Despite the positive student responses in likeliness to use and interest in SolidWorks post-assignment, the reported confidence in operating SolidWorks and SolidWorks Simulations was observed to be low in both the trained and untrained groups (Fig. 9). In the untrained cohort, approximately 60% of students expressed no or slight confidence in operating SolidWorks and analyzing SolidWorks Simulations while only around 30% in the trained group responded similarly, indicating that the trained group was more confident in their ability to operate SolidWorks and analyze simulations (Fig. 9). However, no students in either cohort reported extreme confidence in SolidWorks and SolidWorks Simulations, which is a reasonable assessment after only one or two modules of SolidWorks training. It is notable that while the trained cohort responded with a higher confidence in SolidWorks and analyzing simulations compared to the untrained group, this group also reported a majority low confidence in creating simulations. A significant lack in student confidence for the untrained group in SolidWorks itself is likely a product of a lack of experience in SolidWorks as a general 3D design tool (Fig. 9).
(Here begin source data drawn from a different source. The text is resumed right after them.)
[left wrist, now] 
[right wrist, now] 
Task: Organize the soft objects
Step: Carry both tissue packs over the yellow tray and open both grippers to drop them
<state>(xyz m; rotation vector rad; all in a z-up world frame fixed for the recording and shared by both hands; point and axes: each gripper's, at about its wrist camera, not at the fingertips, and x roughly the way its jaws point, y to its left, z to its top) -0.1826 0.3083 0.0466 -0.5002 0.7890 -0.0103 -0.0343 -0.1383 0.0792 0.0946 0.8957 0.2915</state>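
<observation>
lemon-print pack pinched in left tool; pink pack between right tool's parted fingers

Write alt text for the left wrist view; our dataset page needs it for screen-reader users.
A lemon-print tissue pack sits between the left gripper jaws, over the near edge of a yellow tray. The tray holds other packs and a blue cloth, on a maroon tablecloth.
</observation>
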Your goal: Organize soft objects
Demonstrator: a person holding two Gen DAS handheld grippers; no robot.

Without familiarity with the software apart from the Simulations add-in, independently navigating and using SolidWorks can be difficult for students. Through the extra credit assignment, untrained students discovered that SolidWorks Simulations is a valuable tool that they are likely to use in their future careers, but a lack of basic training is a barrier in developing a reliable skill in this area. The trained cohort, while slightly more confident in their ability to run SolidWorks and analyzing the resulting simulations, did not gain confidence compared to the untrained group in creating simulations. These data indicate that the current content delivery method is not effective in providing students with a reliable skill in SolidWorks Simulations. However, the simulation toolkit was effective in illustrating the utility of SolidWorks Simulations independent of previous training as both the trained and untrained groups responded similarly that SolidWorks is indeed useful (Fig. 10).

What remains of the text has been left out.